Des conditions de travail difficiles, au traitement salarial, en passant par la sécurité sociale, les ouvriers agricoles des plantations d’Olam rubber et d’Olam palm Gabon s’élèvent de temps en temps, pour réclamer une meilleure prise en compte de leur statut.
Pour la Direction des ressources humaines, cette attitude résulte de l’approximative maîtrise des réalités de la nouvelle économie agricole implémentée par Olam au Gabon.
Pourtant, déplore-t-elle, la société applique parfaitement les normes en matière de travail en vigueur au Gabon. « En plus, du respect du salaire minimum en vigueur qui est de 150 000 FCFA, que nous appliquons, tous les travailleurs de nos plantations ont droit à une immatriculation à la Caisse nationale de sécurité sociale (CNSS) et à la Caisse nationale d’assurance maladie et de garantie sociale(CNAMGS)« , indique-t-on. Et de préciser, à l’échelle de l’entreprise, les différentes catégorie socioprofessionnelles sont clairement identifiés. « Il y a les agents, le personnel d’exécution, le personnel de maitrise et les cadres ».
Toujours sur ce chapitre, la société indique avoir prévu des dispositions spéciales, telle que la mise en place d’un plan de plan de carrière pour encadrer ses travailleurs. « Car dans notre accord d’établissement, dans nos différentes catégories socioprofessionnelles, nous prévoyons des avancements dépendant du rendement de l’agent et de certains paramètres spécifiques », garanti-t-on.

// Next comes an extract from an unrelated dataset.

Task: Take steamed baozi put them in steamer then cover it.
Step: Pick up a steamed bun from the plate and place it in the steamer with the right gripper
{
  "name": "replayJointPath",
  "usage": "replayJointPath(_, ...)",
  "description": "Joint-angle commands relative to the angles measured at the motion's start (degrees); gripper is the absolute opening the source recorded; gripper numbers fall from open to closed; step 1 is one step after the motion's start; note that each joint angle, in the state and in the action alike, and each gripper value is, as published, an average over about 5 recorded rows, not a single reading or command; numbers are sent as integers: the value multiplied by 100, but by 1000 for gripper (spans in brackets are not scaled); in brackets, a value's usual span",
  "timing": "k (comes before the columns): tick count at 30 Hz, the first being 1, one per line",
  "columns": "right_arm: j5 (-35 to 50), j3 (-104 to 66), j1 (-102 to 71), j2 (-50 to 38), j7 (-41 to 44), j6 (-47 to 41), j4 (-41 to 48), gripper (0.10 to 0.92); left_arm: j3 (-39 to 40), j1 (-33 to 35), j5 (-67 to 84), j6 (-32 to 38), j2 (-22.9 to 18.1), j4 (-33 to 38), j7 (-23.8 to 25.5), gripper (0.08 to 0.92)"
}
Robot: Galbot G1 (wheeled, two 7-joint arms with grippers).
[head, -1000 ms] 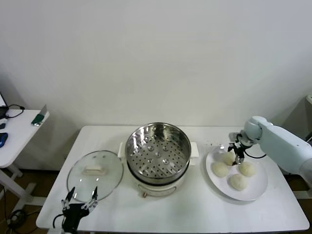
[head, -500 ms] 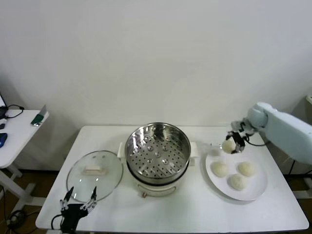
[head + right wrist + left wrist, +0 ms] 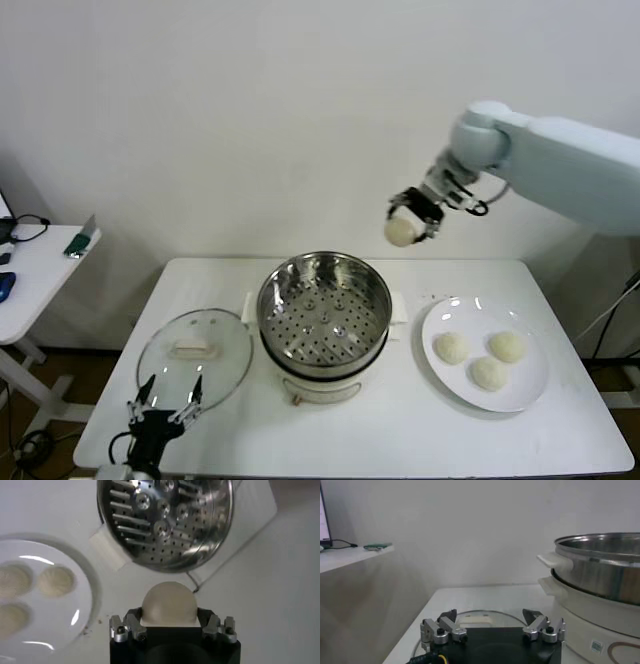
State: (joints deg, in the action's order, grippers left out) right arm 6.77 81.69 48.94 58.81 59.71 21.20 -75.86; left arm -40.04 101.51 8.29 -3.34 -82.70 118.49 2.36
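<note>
My right gripper (image 3: 404, 222) is shut on one cream-white baozi (image 3: 400, 231) and holds it high in the air, above and just right of the steamer (image 3: 325, 315). In the right wrist view the baozi (image 3: 169, 605) sits between the jaws, with the empty perforated steel basket (image 3: 165, 520) below. Three baozi (image 3: 452, 347) lie on the white plate (image 3: 520, 395) at the right. The glass cover (image 3: 195, 355) with its cream handle lies flat on the table left of the steamer. My left gripper (image 3: 165, 410) is open and empty at the table's front left, just before the cover (image 3: 475, 620).
The white table (image 3: 400, 430) carries everything. A side table (image 3: 35, 270) with a green item and cables stands at the far left. A white wall is behind.
My right gripper has lifted one baozi off the plate and carried it up and to the left, toward the steamer. Three baozi stay on the plate. The left arm has not moved.
</note>
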Motion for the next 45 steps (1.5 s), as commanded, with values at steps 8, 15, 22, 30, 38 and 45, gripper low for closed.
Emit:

Olam Gabon déplore toutefois, l’amalgame qui est fait autour de ses activités. « Car, certaines incongruités et disfonctionnements liés au traitement des employés sont parfois imputables à nos prestataires ». Face à cette situation, la société indique avoir dores et déjà pris des dispositions pour remédier à ce soucis.
Malgré tout, l’on reconnait néanmoins à Olam Gabon que l’agro-industrie est une activité qui n’est pas l’apanage du premier venu. « Loin d’être une sinécure, le travail d’ouvriers agricoles dans les exploitations agro-industrielles exige de grands sacrifices », indique la Direction des ressources humaines.

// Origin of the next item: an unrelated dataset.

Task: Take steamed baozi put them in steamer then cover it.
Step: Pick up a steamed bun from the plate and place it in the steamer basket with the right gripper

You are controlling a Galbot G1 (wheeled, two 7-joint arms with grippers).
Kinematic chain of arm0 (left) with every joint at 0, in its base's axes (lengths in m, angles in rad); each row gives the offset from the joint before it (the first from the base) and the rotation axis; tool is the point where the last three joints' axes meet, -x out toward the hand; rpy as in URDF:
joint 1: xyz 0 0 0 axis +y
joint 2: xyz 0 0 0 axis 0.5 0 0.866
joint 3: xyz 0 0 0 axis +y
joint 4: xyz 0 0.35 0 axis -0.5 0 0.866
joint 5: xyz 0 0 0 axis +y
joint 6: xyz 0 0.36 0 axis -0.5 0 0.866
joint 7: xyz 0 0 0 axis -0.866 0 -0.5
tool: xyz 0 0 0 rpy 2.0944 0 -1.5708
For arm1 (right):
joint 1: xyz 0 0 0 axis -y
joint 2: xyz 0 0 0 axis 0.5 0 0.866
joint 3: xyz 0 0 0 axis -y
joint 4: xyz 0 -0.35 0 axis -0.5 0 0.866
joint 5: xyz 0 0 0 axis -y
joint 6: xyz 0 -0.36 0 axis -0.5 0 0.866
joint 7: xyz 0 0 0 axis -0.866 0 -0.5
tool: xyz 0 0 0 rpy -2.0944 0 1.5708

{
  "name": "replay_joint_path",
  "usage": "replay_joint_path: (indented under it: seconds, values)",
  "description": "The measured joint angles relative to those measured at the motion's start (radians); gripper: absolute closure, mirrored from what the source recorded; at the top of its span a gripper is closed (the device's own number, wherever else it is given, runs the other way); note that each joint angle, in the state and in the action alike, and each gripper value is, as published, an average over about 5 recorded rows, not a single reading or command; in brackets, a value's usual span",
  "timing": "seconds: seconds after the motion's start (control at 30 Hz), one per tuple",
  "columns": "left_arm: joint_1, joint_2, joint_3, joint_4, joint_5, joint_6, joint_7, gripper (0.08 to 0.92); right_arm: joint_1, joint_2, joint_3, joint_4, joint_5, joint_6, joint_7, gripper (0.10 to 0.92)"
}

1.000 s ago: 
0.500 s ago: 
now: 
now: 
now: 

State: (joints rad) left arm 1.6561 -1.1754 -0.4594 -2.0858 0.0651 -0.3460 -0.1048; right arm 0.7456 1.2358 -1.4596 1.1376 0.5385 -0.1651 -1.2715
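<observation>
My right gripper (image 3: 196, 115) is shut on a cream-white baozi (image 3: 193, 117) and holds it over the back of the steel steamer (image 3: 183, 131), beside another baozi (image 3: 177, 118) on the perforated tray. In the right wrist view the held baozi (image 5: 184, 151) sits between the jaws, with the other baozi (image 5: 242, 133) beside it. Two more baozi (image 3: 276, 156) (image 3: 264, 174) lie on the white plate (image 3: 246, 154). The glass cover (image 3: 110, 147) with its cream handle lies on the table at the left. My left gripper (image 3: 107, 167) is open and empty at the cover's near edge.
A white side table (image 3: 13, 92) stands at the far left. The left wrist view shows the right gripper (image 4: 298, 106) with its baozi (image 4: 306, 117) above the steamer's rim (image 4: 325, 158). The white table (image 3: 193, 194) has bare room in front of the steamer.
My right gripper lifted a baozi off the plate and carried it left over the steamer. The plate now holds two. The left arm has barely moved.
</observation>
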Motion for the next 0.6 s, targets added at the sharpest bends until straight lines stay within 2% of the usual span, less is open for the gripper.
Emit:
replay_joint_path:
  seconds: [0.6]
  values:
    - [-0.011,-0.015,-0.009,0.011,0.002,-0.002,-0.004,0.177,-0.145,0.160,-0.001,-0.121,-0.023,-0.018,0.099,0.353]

Une réalité qui n’empêche cependant pas la plupart des ouvriers de saluer l’arrivée de la firme dans leurs localités. Ce, du fait qu’elle leur a permis de réaliser certains de leur rêves. Notamment à se responsabiliser et surtout à sortir de l’emprise du chômage.

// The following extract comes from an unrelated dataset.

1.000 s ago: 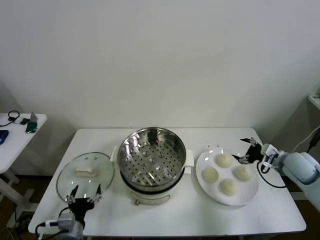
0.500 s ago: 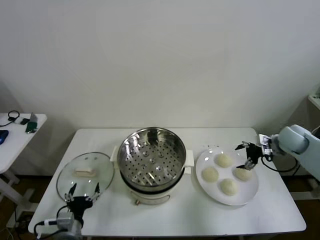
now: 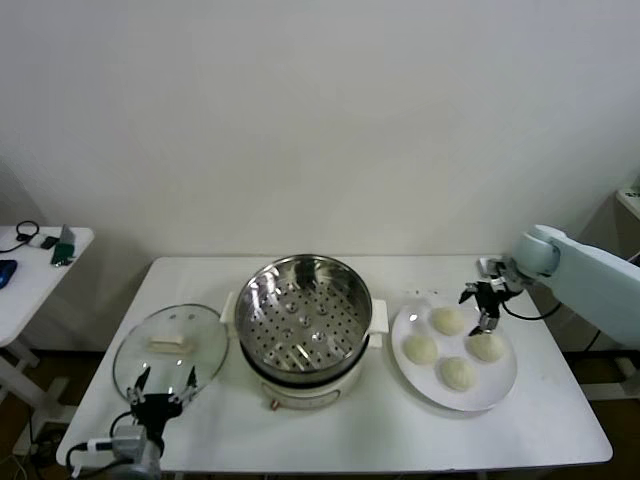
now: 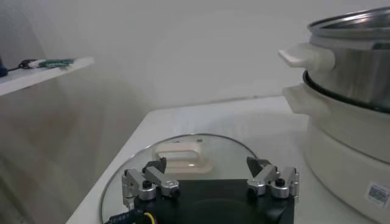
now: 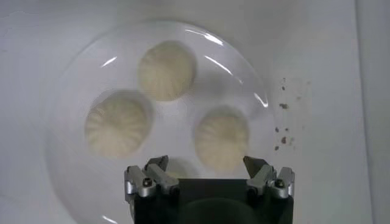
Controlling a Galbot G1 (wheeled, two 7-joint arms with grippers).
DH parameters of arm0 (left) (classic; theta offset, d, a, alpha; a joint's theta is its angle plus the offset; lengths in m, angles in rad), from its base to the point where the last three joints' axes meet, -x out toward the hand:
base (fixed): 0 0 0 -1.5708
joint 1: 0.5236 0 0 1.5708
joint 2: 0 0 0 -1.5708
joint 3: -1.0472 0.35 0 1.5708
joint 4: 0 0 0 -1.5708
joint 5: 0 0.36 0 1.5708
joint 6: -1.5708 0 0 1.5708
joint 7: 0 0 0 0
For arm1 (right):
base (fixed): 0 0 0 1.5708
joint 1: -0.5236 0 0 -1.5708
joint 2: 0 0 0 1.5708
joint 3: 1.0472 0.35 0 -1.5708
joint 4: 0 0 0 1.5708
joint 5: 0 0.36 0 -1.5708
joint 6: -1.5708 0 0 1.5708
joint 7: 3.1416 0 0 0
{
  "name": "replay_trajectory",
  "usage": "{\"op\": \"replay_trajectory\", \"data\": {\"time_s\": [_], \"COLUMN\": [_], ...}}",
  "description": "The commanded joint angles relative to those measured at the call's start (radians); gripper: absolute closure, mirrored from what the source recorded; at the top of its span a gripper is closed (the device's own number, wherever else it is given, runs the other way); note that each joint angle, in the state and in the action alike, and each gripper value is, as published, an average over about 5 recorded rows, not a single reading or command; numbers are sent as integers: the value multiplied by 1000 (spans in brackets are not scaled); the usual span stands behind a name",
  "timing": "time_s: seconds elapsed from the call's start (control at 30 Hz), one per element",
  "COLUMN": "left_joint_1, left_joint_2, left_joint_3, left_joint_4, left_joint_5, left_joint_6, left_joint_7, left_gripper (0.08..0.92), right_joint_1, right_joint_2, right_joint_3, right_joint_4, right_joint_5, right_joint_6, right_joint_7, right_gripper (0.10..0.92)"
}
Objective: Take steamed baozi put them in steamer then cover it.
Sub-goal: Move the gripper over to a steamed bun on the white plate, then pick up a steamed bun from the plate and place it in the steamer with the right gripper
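Hovering right gripper (image 3: pixel 482 307) now over baozi (image 3: pixel 486 347) | fingers spread

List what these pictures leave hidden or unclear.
- Fourth baozi: right wrist view shows three; the right gripper covers where it would lie.
- Steamer inside: left wrist view, cut off by the edge.
- Lid near rim: left wrist view, behind the left gripper.
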Motion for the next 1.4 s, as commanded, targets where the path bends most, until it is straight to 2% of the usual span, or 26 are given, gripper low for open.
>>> {"op": "replay_trajectory", "data": {"time_s": [0.03,0.67,0.93,1.23,1.4], "left_joint_1": [1,7,5,6,7], "left_joint_2": [2,9,10,10,16], "left_joint_3": [-1,-3,-4,-7,-14], "left_joint_4": [4,17,20,24,27], "left_joint_5": [2,-1,0,-2,-2], "left_joint_6": [-3,-9,-6,-6,-6], "left_joint_7": [1,0,0,-2,-2], "left_gripper": [177,177,177,177,177], "right_joint_1": [37,-31,-40,-23,139], "right_joint_2": [113,200,216,209,173], "right_joint_3": [-52,3,19,24,-103], "right_joint_4": [-130,-254,-281,-256,-139], "right_joint_5": [-26,-51,-75,-73,-15], "right_joint_6": [19,23,31,51,73], "right_joint_7": [-26,-41,-50,-65,-83], "right_gripper": [203,208,324,355,355]}}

Dans l’attente du retour sur investissement, Olam Gabon se veut désormais le plus grand employeur du secteur privé du pays avec plus de 15 000 postes, et avec d’importantes possibilités dans le secteur agricole où l’on recense plus de 9 000 Gabonais.
La société revendique également près de 64 000 hectares de palmiers à huile et 11 000 hectares d’hévéas et des investissements estimés à environ 486 milliards de FCFA, dont près de 370 milliards de FCFA pour le palmier à huile et 116 milliards de FCFA pour l’hévéa-culture.